* _What you have to do_
Below, find the line containing "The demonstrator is" and the line containing "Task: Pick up"; reproduce exactly those two and every line between them, omitting pictures.

* _Extracted entries_
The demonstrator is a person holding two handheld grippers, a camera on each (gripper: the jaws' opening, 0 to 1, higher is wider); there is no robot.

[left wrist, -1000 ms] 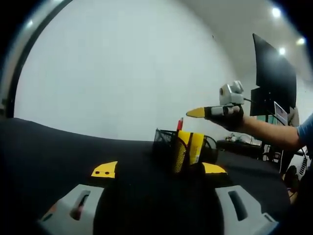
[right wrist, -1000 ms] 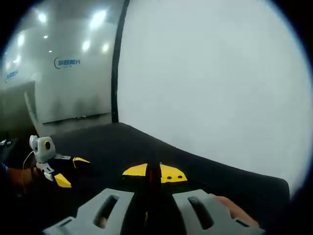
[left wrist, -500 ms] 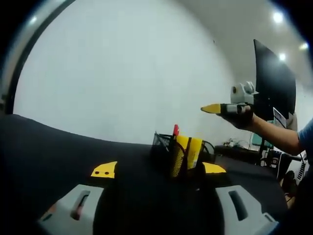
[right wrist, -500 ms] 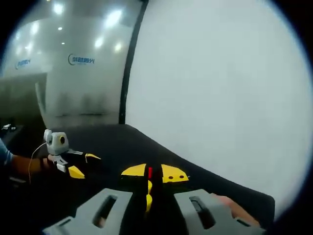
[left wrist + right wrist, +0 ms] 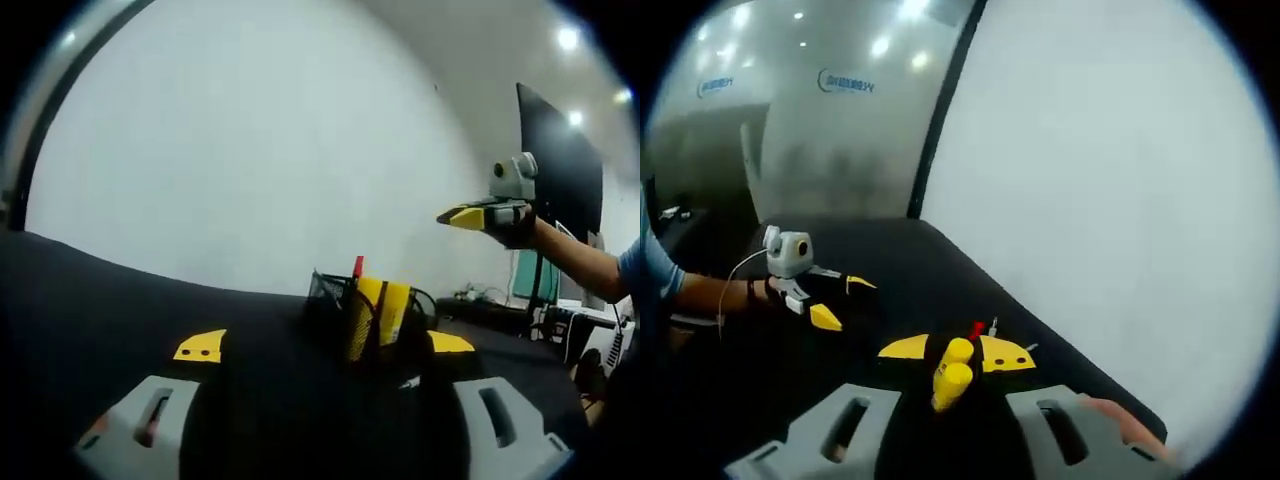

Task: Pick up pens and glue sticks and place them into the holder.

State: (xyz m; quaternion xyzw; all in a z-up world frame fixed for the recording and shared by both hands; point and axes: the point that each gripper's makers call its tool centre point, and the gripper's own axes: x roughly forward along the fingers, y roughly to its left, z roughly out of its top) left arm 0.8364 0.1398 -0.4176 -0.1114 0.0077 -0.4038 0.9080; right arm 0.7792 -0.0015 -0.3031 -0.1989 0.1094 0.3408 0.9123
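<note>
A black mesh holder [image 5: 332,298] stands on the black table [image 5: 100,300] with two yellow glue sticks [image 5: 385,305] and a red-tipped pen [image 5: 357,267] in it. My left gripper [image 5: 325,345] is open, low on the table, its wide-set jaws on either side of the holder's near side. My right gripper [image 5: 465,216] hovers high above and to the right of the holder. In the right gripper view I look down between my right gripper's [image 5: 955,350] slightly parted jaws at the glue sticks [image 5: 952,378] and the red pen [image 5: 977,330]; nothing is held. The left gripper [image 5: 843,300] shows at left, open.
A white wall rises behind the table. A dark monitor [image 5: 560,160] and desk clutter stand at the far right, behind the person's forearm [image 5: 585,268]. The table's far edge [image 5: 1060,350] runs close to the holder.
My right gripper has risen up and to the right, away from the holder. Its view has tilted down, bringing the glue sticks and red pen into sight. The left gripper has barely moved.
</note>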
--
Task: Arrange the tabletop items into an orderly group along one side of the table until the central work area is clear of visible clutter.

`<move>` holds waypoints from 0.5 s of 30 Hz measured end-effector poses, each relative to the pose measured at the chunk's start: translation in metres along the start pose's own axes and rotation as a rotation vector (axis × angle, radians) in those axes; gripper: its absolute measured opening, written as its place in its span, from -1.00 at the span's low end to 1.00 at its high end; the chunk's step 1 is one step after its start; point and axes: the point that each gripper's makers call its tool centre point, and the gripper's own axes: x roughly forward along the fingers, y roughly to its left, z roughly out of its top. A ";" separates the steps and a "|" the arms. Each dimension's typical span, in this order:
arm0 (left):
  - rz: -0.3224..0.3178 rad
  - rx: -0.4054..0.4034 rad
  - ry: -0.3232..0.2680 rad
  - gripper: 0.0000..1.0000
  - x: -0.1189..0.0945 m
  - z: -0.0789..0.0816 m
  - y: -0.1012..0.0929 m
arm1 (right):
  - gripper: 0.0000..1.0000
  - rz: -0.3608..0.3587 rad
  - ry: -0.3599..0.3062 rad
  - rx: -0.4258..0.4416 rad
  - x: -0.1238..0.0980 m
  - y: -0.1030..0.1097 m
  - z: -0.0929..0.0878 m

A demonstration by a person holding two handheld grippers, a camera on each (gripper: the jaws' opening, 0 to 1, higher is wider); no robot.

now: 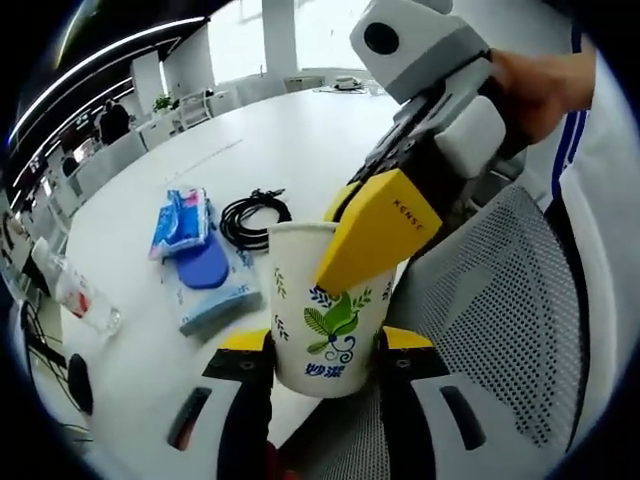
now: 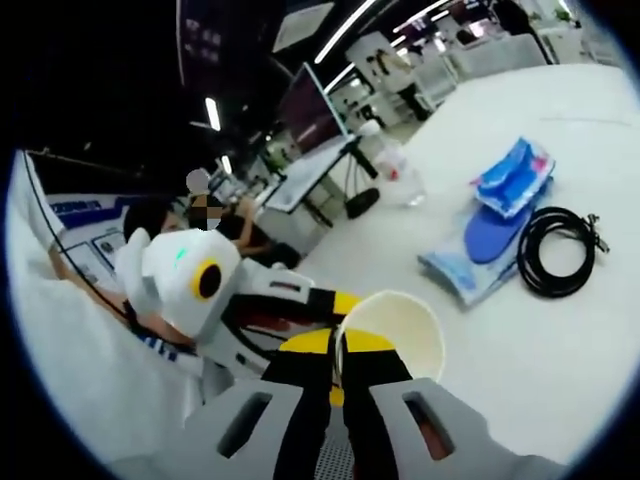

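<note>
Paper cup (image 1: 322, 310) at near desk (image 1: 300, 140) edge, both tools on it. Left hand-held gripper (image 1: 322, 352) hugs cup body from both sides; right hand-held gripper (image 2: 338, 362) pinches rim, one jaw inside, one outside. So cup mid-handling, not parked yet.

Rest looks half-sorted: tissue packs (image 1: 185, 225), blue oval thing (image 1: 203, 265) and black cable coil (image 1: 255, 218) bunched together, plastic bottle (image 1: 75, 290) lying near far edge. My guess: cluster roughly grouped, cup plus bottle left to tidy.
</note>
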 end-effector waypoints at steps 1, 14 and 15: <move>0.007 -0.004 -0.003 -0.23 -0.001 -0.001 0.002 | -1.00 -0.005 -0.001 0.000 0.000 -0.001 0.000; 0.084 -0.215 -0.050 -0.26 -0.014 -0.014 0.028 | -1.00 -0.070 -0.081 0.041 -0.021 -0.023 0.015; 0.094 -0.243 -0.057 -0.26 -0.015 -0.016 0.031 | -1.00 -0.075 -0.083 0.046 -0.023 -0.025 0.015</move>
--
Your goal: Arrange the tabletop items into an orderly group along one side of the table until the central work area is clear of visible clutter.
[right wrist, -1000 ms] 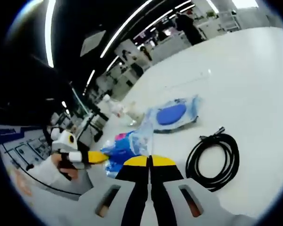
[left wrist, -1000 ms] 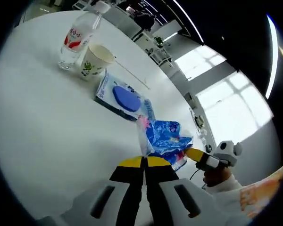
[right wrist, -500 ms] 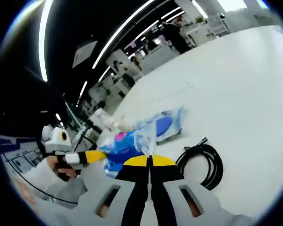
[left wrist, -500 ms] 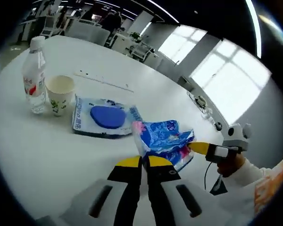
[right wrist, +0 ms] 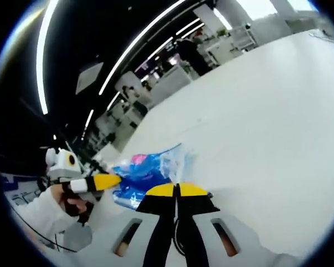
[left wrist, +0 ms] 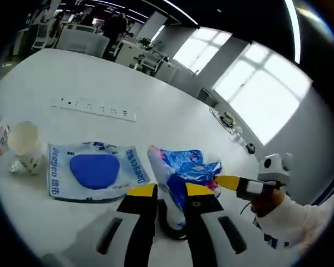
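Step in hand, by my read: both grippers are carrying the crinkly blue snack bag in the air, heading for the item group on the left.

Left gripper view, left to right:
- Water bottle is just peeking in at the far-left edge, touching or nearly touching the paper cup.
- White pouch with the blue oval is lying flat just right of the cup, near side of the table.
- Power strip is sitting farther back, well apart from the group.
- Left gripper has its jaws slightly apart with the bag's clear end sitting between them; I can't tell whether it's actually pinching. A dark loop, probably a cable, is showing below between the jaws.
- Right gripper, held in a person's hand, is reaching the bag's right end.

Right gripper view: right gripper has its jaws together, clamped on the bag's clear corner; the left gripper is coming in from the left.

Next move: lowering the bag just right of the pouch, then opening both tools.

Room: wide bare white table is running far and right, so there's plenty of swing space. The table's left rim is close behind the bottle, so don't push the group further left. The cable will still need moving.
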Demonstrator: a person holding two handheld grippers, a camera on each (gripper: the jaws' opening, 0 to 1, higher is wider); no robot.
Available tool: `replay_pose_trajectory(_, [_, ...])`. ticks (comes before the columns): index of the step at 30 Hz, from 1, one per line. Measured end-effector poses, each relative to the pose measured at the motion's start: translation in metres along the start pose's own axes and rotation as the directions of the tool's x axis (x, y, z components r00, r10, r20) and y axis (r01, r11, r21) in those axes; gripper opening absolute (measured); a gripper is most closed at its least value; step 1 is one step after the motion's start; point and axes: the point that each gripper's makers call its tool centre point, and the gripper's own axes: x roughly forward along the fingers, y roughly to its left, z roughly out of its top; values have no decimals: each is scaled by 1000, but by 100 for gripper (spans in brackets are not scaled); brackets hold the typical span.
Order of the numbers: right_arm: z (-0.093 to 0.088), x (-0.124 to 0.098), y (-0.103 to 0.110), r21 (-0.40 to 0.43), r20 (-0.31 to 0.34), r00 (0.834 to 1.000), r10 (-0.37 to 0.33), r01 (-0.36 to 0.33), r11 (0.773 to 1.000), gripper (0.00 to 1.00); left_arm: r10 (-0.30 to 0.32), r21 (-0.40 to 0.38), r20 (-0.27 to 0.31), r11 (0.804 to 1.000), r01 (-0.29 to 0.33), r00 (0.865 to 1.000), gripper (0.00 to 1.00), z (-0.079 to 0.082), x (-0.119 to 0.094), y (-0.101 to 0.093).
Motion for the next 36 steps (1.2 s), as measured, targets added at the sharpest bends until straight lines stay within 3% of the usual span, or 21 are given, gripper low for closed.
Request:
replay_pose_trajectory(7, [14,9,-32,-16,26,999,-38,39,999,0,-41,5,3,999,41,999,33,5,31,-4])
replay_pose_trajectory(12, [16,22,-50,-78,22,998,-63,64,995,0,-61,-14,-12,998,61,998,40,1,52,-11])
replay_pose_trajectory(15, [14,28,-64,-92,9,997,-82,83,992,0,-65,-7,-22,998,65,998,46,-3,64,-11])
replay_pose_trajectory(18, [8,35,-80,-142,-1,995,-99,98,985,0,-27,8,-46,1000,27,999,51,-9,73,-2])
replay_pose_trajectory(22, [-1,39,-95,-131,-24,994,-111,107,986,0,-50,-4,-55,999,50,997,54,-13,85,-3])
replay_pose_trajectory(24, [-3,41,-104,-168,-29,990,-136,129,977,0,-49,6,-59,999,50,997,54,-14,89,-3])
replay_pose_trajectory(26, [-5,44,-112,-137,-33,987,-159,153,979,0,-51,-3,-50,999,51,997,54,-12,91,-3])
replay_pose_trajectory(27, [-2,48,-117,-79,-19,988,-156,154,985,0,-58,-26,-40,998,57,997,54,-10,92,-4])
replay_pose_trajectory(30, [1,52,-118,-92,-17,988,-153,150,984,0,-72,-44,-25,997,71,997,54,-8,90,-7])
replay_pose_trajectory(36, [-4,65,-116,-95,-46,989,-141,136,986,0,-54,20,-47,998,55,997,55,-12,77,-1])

* _Problem solution_
The demonstrator is a person holding two handheld grippers, a camera on each (gripper: the jaws' opening, 0 to 1, higher is wider); there is no robot.

[left wrist, -1000 ms] 
[right wrist, -1000 ms] 
[left wrist, -500 ms] 
[right wrist, -500 ms] 
[left wrist + right wrist, +0 ms] 

Task: Pick up pens and glue sticks and place them into the holder.

The reply to this exercise is complete.